What is needed:
Output the data below exactly, images excluded.

Recorded information:
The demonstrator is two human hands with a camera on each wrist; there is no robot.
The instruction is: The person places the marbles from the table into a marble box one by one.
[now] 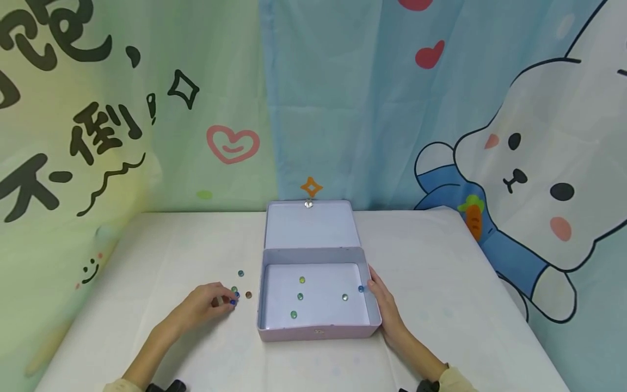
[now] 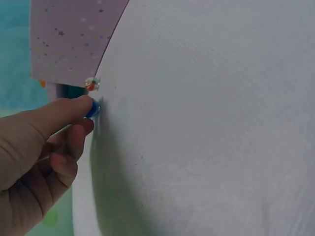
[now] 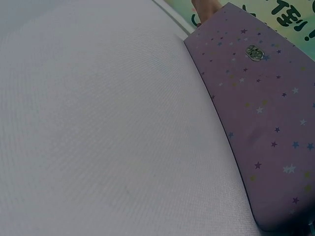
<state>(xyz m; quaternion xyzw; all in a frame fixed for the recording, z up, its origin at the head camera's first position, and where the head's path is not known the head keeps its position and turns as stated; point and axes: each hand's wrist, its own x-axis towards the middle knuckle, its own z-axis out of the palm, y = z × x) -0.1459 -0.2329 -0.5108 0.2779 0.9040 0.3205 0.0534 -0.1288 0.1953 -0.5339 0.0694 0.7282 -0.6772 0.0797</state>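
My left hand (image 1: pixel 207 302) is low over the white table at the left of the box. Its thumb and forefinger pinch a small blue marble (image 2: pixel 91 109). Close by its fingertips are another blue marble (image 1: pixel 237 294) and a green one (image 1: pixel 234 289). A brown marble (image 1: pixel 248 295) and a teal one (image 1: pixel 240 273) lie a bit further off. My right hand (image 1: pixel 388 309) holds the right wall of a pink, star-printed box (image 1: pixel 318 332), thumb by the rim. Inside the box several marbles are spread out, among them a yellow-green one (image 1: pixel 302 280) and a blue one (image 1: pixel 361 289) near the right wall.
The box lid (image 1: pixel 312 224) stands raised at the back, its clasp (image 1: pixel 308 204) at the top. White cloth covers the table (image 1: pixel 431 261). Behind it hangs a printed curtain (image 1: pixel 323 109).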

Task output:
The demonstrator is two human hands with a camera on each wrist; there is no robot.
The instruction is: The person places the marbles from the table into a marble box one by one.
[now] 
[now] 
[now] 
<state>(xyz m; quaternion xyzw; all in a frame fixed for the recording, z up, its origin at the head camera's first position, and where the head's path is not known the head keeps its position and turns as stated; point and axes: each hand's wrist, its own x-axis towards the middle knuckle, its own z-axis out of the palm, y = z × x) -0.1459 -0.2329 -0.5108 0.2779 0.9040 0.3205 0.0534 -0.1288 0.1953 -0.5339 0.0694 0.7282 -0.6772 0.0797</state>
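My left hand (image 1: pixel 207 302) is low over the white table at the left of the box. Its thumb and forefinger pinch a small blue marble (image 2: pixel 91 109). Close by its fingertips are another blue marble (image 1: pixel 237 294) and a green one (image 1: pixel 234 289). A brown marble (image 1: pixel 248 295) and a teal one (image 1: pixel 240 273) lie a bit further off. My right hand (image 1: pixel 388 309) holds the right wall of a pink, star-printed box (image 1: pixel 318 332), thumb by the rim. Inside the box several marbles are spread out, among them a yellow-green one (image 1: pixel 302 280) and a blue one (image 1: pixel 361 289) near the right wall.
The box lid (image 1: pixel 312 224) stands raised at the back, its clasp (image 1: pixel 308 204) at the top. White cloth covers the table (image 1: pixel 431 261). Behind it hangs a printed curtain (image 1: pixel 323 109).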

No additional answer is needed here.